Tuesday, 20 November 2007

Q & A: funding for live donor transplantation

Published in Kidney Life in 2007

Q: How do you see living donation developing in the UK when funding for blood group incompatible live donor transplants and LDTX for highly sensitised patients, is so restricted? Surely if more patients could be transplanted prior to starting dialysis this would save money?

A: Thank you for raising such an important point. We need a change in culture – we shouldn’t be thinking pre-dialysis care, we should as you imply, redesign our system so that as many people as possible receive a transplant before they need to start dialysis. Yes, it would save money – more importantly it would save lives. For a significant number of people a period of time on dialysis, with all the disruption, anxiety and risk involved, would be avoided.

For the majority of people who receive a live donor kidney transplant the best timing would be some time in the 6 months before they would have needed dialysis. That is one of our National Service Framework markers of good practice. But pre-emptive transplantation, to avoid dialysis, is not yet the norm. Only 3% of people who start replacement therapy in the UK get a pre-emptive transplant! For many there is a long and unacceptable delay in transplant workup and transplant listing. We can and we will do better.

Indeed the live donor programme is going from strength to strength with significant year on year increases such that now, a third of all kidney transplants are from live related or unrelated donors. Each and every one of them is a hero and I take my hat off to them! Many are having a laparoscopic procedure to donate – when that’s possible it’s a much easier operation for the donor who can return to normal activities more quickly than following a traditional kidney removal and the scar is much smaller.

The “Saving Lives, Valuing Donors: A Transplant Framework for England” launched in 2003 has provided some of the much needed investment in transplantation – over £4M in this year for new initiatives to increase donation.
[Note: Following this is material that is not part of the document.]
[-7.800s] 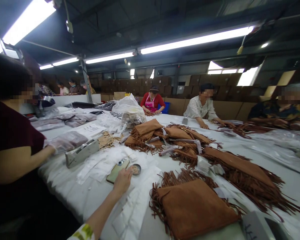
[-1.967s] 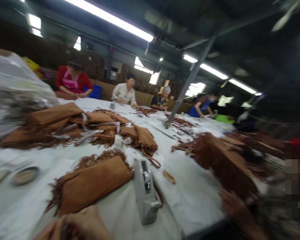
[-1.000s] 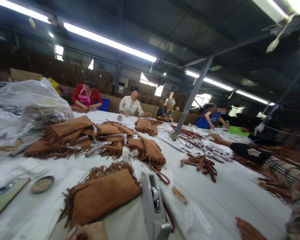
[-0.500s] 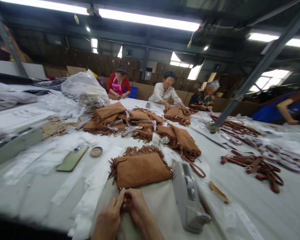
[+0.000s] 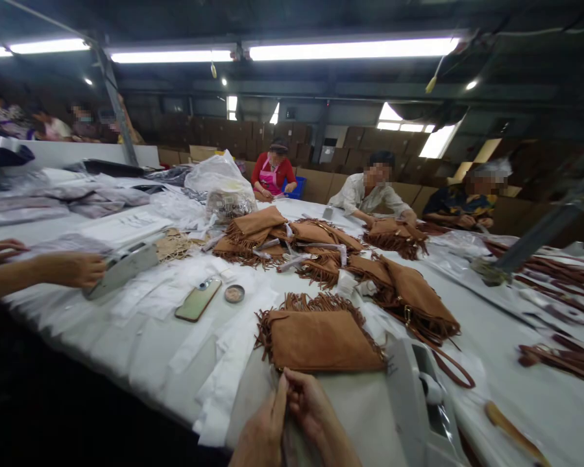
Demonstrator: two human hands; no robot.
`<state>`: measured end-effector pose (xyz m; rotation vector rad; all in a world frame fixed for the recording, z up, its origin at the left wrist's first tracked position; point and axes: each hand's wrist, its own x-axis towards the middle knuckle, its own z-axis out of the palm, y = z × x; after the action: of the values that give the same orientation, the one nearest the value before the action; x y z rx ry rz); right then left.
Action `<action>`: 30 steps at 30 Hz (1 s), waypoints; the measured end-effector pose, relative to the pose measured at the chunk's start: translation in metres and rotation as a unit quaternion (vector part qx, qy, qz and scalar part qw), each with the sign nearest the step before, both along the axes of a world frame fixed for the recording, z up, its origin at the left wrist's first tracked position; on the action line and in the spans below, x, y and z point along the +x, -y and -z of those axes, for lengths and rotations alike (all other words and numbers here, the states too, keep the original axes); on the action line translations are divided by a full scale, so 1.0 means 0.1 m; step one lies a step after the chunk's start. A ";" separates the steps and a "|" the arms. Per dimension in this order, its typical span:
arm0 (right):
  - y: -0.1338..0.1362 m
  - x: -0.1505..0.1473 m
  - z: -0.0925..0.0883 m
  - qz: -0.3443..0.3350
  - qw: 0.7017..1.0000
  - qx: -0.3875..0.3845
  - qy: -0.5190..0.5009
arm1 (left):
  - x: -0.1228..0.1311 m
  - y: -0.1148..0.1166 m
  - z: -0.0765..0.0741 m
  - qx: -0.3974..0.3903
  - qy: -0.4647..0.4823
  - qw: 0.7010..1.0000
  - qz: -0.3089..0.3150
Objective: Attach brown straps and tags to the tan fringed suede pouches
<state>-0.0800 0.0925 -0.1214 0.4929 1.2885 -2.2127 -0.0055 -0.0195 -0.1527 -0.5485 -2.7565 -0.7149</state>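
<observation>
A brown suede bag with fringe (image 5: 321,340) lies flat on the table in front of me. My left hand (image 5: 263,421) is closed at its near left corner, thumb and fingers pressed together. Beside it, almost touching, my right hand (image 5: 316,412) has its fingers curled in a pinch. Whatever is between the fingertips is too small and hidden to make out. To the right of the bag stands a grey tape dispenser (image 5: 413,389) with a white roll inside.
More fringed bags (image 5: 418,295) are piled beyond mine. On the left lie a green phone (image 5: 198,300), a small round tin (image 5: 234,294) and white tissue strips (image 5: 224,383). A co-worker's hand (image 5: 71,269) reaches in by another dispenser (image 5: 126,269). A wooden-looking tool (image 5: 513,431) lies at right.
My view has swung left, so everything sits further right and a co-worker's arms now show at left. Both my hands stay pinched at the bag's corner.
</observation>
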 end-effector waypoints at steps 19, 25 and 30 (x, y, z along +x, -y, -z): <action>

As a result live kidney donation and non heart beating donations have increased but heart beating donor rates – the main source of donor organs, have remained steady at best. That is why the Organ Donation Task Force was established to learn from what is happening in the countries with the best donation rates, consider why we aren’t yet in that league and to make recommendations to the Ministers and Secretary of State this autumn on actions that need to be taken to optimise donor rates.

The recent changes to the law, from September 2006, have expanded the options for live donation when there is blood group incompatibility or recipients are highly sensitised. The new kinds of living kidney donation are paired and altruistic donations. Donors are often a close relative but can also be individuals who are not related but have an established emotional relationship with the recipient such as a partner or close friend. Sometimes a donor and a recipient may be incompatible with each other because of blood group or tissue type mismatch and in this case it may be possible for them to be paired with another donor and recipient in the same situation so that each recipient will benefit from a transplant that they would otherwise not have had (paired donation). Where more than 2 pairs are involved in the swap it is called “pooled” donation. Donors may also now offer a kidney to someone who is on the waiting list for a transplant but whom they have never met (non directed altruistic donation). The “paired donation” programme is now up and running – the first transplants have been performed and more are planned. Paired exchange means that whilst the patient receives a kidney from an unknown donor, the transplant is blood group and HLA compatible, the recipient needs no extra treatment, and is also likely to be better in the long term than transplanting across blood group or HLA compatibility.

In some cases however it is possible to “break the rules” of ABO incompatibility or transplant someone who is highly sensitised – the workup and preparation for these live donor transplants is more complex and the risks are higher but several units have established ABO incompatible and immuno-absorbtion programmes that make such transplants a possibility and the results in these centres are excellent. UK Transplant is in the process of establishing a national registry of these transplants so that outcomes and best practice can be shared nationally to the whole kidney community.

Most of the barriers to transplantation are not financial – being listed a year after starting dialysis is a system not a funding failure. However I am pleased that you raised the issue of funding because it has been a delaying factor in some instances and because the Department of Health has just issued guidance on this point.

“Who pays? Establishing the responsible commissioner” (Department of Health, 2007) makes it crystal clear who is responsible for funding, you will be pleased to learn that live donor transplantation is specifically mentioned. The Primary Care Trust of the recipient of the donation should be responsible for funding the procedure and the reimbursement of out of pocket donor expenses such as loss of earnings. Ministers have specifically asked to be advised of NHS bodies that are unable to reach local resolution.